First I found Stoya, and then Tera Patrick, and then Asa Akira. There’s Nina Hartley, too. (Nina Hartley!) But the list doesn’t end here. There’s far more porn-star-famous, “Feel Real Superskin” for us all to consider, evaluate, and then select. When faced with the decision, which fantasy would you choose, courtesy of all of Fleshlight’s different available models?
It’s a fascinating business plan: a whole line of different cunts to fuck. Famous cunts, no less. Cunts and mouths and assholes. You can pick your poison! And unless you think this is just gross objectification in which those with penises can partake (I guess, non-penised folks, we could enjoy this, too, but I am thinking not nearly as much? Oh, maybe just as much!), consider Fleshlight’s proposal: Choose Your Fantasy. And what really warms me about this is that the focus moves from the parts—the polymer pussy and flesh cock, for instance—to the head. The way I see it, Fleshlight is encouraging the best part of masturbation: our imaginations. How and where would you fuck Tera Patrick? (In a bathroom stall at the AVN awards ceremony, after I walked by, her bent over at the sink, and she held my gaze in the mirror for just a moment too long.) How about Kayden Kross or—for gents who enjoy gents—any of the tasty twinks from the Bel Ami Boys line at Fleshjack?
Could the Fleshlight allow for other, non-solo-sex fantasies to be fulfilled?
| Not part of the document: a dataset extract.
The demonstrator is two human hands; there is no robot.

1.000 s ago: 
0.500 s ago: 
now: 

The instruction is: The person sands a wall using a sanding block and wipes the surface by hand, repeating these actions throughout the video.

Absolutely. Why not have a threesome, a foursome with your partner. Okay, for some of you, this might sound insane, but why not? Visit the site and consider all the possibilities, the emotionally and physically safe encounters you could share together. We’re talking about sharing fantasies in ways that you may or may not have before. Since we’re fans of anything that helps sexual growth or healing, Go Deeper Press gives two thumbs up to this.